■ PROBLEM REQUIREMENTS: Copy the listing exactly; drop the pictures.

┄┄┄┄┄┄

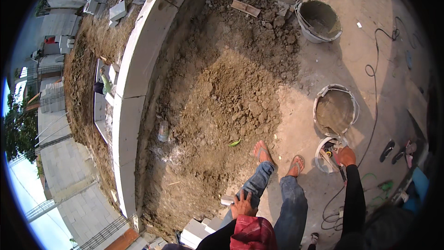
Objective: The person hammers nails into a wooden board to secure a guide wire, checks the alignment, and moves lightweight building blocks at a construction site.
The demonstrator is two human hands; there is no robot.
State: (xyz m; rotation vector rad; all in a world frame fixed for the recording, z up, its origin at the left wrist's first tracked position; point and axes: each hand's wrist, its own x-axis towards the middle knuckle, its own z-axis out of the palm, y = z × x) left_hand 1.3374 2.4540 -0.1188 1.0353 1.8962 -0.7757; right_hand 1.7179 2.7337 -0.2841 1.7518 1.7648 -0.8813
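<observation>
My left hand (243, 204) lies with spread fingers on my jeans near the left knee and holds nothing. On the right, my right hand (347, 156) is at the rim of a small white bucket (319, 162) with several tools in it. Its fingers look curled, but what they grip is hidden. A dark, narrow piece (342, 174) shows just below that hand. Directly beyond the small bucket stands a larger white bucket (316, 113) filled with grey-brown wet mix.
Another white bucket (311, 34) stands farther off. Loose soil (236, 88) is heaped beside a low block wall (128, 97). A cable (375, 92) snakes over the concrete at right, past sandals (387, 151). Pale blocks (194, 232) lie near my left. Another person (104, 84) is beyond the wall.
</observation>
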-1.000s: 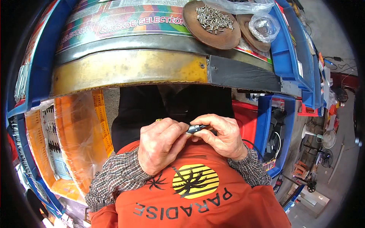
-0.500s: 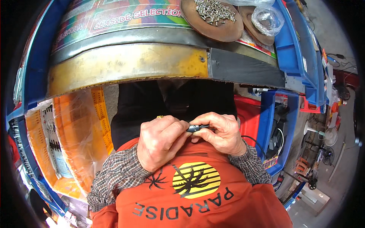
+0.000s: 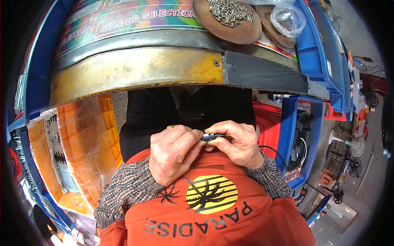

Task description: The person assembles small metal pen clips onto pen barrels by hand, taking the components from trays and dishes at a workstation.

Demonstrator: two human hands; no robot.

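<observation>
Close in front of my body, above the lap, both hands meet on a small black cylindrical part (image 3: 208, 137) with tiny holes in its side. My left hand (image 3: 170, 153) is closed, its fingers pinching the left end and hiding most of that end. The thumb and forefinger of my right hand (image 3: 236, 145) grip the right end, where a thin dark tip lies between them. The part is held roughly level. A ring shows on my left hand.
Ahead is a worktable (image 3: 139, 67) with a worn yellow and black edge. On it, a brown dish (image 3: 205, 24) bears many small silver metal pieces (image 3: 232, 12), beside a clear plastic roll (image 3: 288, 21). Orange crates (image 3: 84, 143) stand at left, blue bins (image 3: 287, 123) at right.
Both hands stay in nearly the same place, still gripping the black part. The part appears slightly turned, with its holes showing differently.
</observation>
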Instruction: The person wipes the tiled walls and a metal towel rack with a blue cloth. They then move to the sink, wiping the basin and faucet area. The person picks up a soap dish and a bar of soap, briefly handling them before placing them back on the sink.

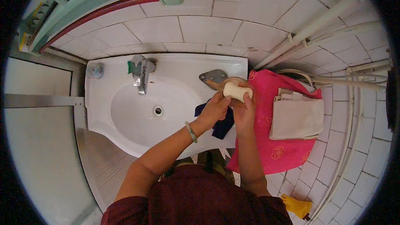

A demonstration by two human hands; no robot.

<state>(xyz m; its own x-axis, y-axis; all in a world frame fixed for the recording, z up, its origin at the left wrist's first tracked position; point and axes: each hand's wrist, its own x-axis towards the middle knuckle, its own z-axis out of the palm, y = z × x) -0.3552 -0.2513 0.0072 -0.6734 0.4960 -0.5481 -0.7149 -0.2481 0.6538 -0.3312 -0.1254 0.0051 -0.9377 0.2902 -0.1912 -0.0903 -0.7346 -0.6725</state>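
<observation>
A cream bar of soap is held over the right end of the white washbasin. My right hand grips it from below, the thumb on its face. From the left, my left hand pinches at the bar's near left corner, fingers closed. Right behind the soap shows a brownish translucent dish; whether my fingers also hold it is hidden. Beside it on the basin's rim lies a grey, leaf-shaped dish. A dark blue cloth lies partly under my hands on the basin's right edge.
A chrome faucet stands at the back of the basin, a clear cup-like item to its left. On the right, a pink cloth cover bears a folded beige towel. Pipes run along the wall; a yellow glove lies lower right.
</observation>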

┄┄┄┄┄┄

■ TASK ANSWER:
Objective: The person hammers nails into a wooden board to secure a guide wire, checks the alignment, and moves lightweight building blocks at a construction site.
The demonstrator is two human hands; there is no robot.
State: (xyz m; rotation vector rad; all in a world frame fixed for the recording, z up, its origin at the left wrist's first tracked position; point and axes: each hand's wrist, its own x-axis towards the middle knuckle, its own z-axis out of the palm, y = z × x) left_hand 1.3374 2.4540 -0.1188 1.0353 1.8962 -0.7757; right_hand 1.7179 2.7337 -0.2841 1.7518 1.7648 -0.8813
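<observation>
My left hand (243, 204) lies with spread fingers on my jeans near the left knee and holds nothing. On the right, my right hand (347, 156) is at the rim of a small white bucket (319, 162) with several tools in it. Its fingers look curled, but what they grip is hidden. A dark, narrow piece (342, 174) shows just below that hand. Directly beyond the small bucket stands a larger white bucket (316, 113) filled with grey-brown wet mix.
Another white bucket (311, 34) stands farther off. Loose soil (236, 88) is heaped beside a low block wall (128, 97). A cable (375, 92) snakes over the concrete at right, past sandals (387, 151). Pale blocks (194, 232) lie near my left. Another person (104, 84) is beyond the wall.
</observation>
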-1.000s: 
-0.500s: 
+0.000s: 

Task description: The person assembles small metal pen clips onto pen barrels by hand, taking the components from trays and dishes at a workstation.

Demonstrator: two human hands; no robot.

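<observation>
Close in front of my body, above the lap, both hands meet on a small black cylindrical part (image 3: 208, 137) with tiny holes in its side. My left hand (image 3: 170, 153) is closed, its fingers pinching the left end and hiding most of that end. The thumb and forefinger of my right hand (image 3: 236, 145) grip the right end, where a thin dark tip lies between them. The part is held roughly level. A ring shows on my left hand.
Ahead is a worktable (image 3: 139, 67) with a worn yellow and black edge. On it, a brown dish (image 3: 205, 24) bears many small silver metal pieces (image 3: 232, 12), beside a clear plastic roll (image 3: 288, 21). Orange crates (image 3: 84, 143) stand at left, blue bins (image 3: 287, 123) at right.
Both hands stay in nearly the same place, still gripping the black part. The part appears slightly turned, with its holes showing differently.
</observation>
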Instruction: The person wipes the tiled walls and a metal towel rack with a blue cloth. They then move to the sink, wiping the basin and faucet area. The person picks up a soap dish and a bar of soap, briefly handling them before placing them back on the sink.


A demonstration by two human hands; no robot.

<state>(xyz m; its own x-axis, y-axis; all in a world frame fixed for the recording, z up, its origin at the left wrist's first tracked position; point and axes: each hand's wrist, its own x-axis towards the middle knuckle, its own z-axis out of the palm, y = z × x) -0.3552 -0.2513 0.0072 -0.6734 0.4960 -0.5481 -0.7149 -0.2481 0.6538 -0.3312 -0.1254 0.0051 -0.9377 0.2902 -0.1912 -0.0903 -0.7346 -0.6725</state>
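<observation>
A cream bar of soap is held over the right end of the white washbasin. My right hand grips it from below, the thumb on its face. From the left, my left hand pinches at the bar's near left corner, fingers closed. Right behind the soap shows a brownish translucent dish; whether my fingers also hold it is hidden. Beside it on the basin's rim lies a grey, leaf-shaped dish. A dark blue cloth lies partly under my hands on the basin's right edge.
A chrome faucet stands at the back of the basin, a clear cup-like item to its left. On the right, a pink cloth cover bears a folded beige towel. Pipes run along the wall; a yellow glove lies lower right.
</observation>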

The exercise has no further content.